In Dutch politics the bordes scene (Dutch:bordesscène) is the official presentation of a new cabinet with the monarch on the "bordes" (wide stairs) of the royal palace.

During the bordes scene the prime minister and the senior vice prime minister (usually from the second largest party in the cabinet) stand respectively on the right and the left of the monarch with the remaining ministers and state secretaries standing around them. The women are generally not placed next to each other.

The bordes scene is intended to give the media an occasion to make photos and videos of the new cabinet. The tradition was started in 1971 when the cabinet first Biesheuvel cabinet presented itself with Queen Juliana at Huis ten Bosch and later at her home, Palace Soestdijk (with the exception of the second Van Agt cabinet, which presented itself in the hall of Huis ten Bosch).

During the reign of her daughter Queen Beatrix the bordes scene took place at her home residence Huis ten Bosch, except for the bordes scene of the second Kok cabinet in 1998, which, due to ongoing maintenance, took place on the stairs at the back of Noordeinde Palace, which is the Dutch monarch's working palace.

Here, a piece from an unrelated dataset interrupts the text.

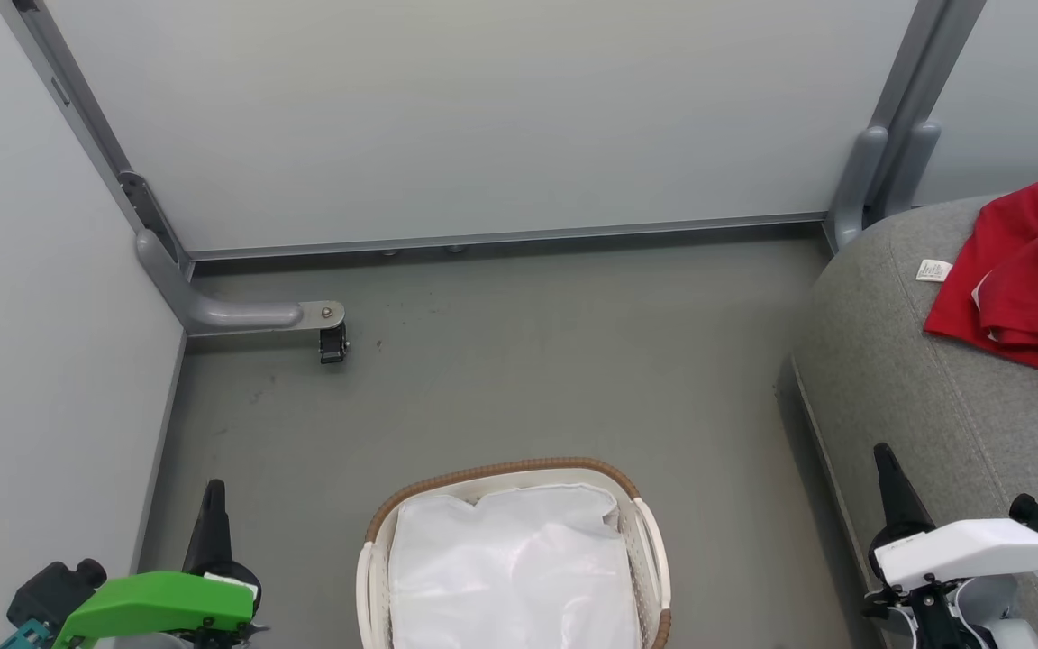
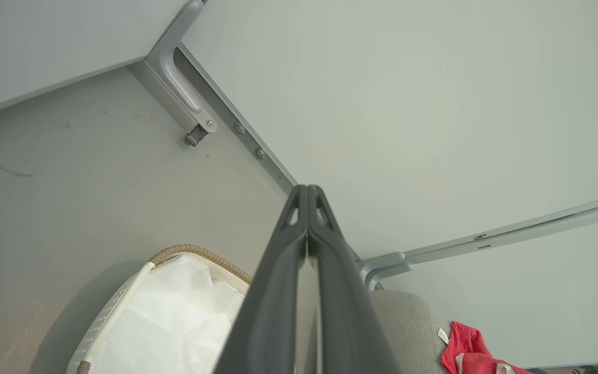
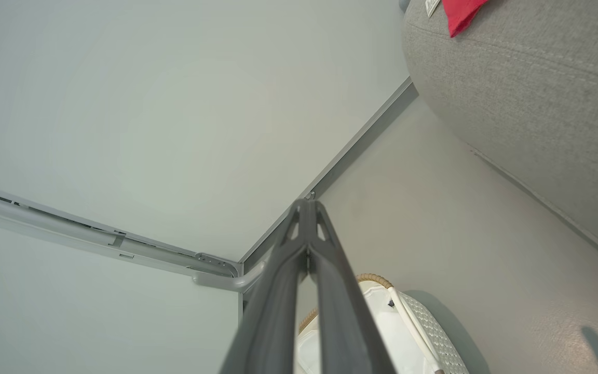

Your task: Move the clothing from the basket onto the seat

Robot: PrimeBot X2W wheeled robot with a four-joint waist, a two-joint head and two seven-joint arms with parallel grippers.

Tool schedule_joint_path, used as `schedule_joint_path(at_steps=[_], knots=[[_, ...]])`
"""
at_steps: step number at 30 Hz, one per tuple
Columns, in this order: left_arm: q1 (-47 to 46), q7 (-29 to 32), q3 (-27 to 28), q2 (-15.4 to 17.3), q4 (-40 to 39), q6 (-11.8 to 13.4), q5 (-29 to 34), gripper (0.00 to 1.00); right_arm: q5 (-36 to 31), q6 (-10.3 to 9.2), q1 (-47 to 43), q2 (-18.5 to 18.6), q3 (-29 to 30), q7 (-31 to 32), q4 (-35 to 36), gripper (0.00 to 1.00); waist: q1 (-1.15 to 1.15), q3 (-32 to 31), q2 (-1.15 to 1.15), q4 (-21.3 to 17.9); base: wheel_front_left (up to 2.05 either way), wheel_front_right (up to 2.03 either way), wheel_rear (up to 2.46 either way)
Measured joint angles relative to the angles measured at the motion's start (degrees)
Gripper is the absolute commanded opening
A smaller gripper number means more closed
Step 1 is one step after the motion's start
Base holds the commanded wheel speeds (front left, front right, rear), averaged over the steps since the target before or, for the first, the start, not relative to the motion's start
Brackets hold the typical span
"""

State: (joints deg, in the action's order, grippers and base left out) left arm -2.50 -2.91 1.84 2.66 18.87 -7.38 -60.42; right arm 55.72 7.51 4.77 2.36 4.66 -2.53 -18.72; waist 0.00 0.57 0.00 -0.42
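Note:
The red clothing [image 1: 1028, 284] with white trim lies crumpled on the grey seat [image 1: 915, 379] at the right; a small white label [image 1: 933, 269] lies beside it. In the left wrist view the clothing [image 2: 467, 350] sits on the seat [image 2: 408, 327]. The white basket [image 1: 650, 541] with a brown woven rim stands at the bottom centre, holding a white liner sheet [image 1: 514, 563]. My left gripper [image 1: 213, 491] is shut and empty at the lower left, left of the basket. My right gripper [image 1: 884, 455] is shut and empty at the lower right, by the seat's front edge.
Grey floor [image 1: 519, 361] lies between the basket and the pale partition walls [image 1: 483, 117]. A grey metal foot with a caster [image 1: 332, 338] juts from the left corner. Another frame post [image 1: 879, 171] stands at the back right beside the seat.

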Motion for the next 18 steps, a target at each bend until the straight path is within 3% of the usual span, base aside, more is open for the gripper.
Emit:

For the same reason, the first bordes scene of King Willem-Alexander (in 2017) took place at Noordeinde Palace. Due to the larger number of ministers, the limited space on the stairs of Huis ten Bosch and the ongoing COVID pandemic, the bordes scene for the incoming Rutte IV cabinet is scheduled to take place at Noordeinde Palace on 10 January 2022.

Rump cabinets such as the third Van Agt cabinet and the third Balkenende cabinet are not presented with a bordes scene.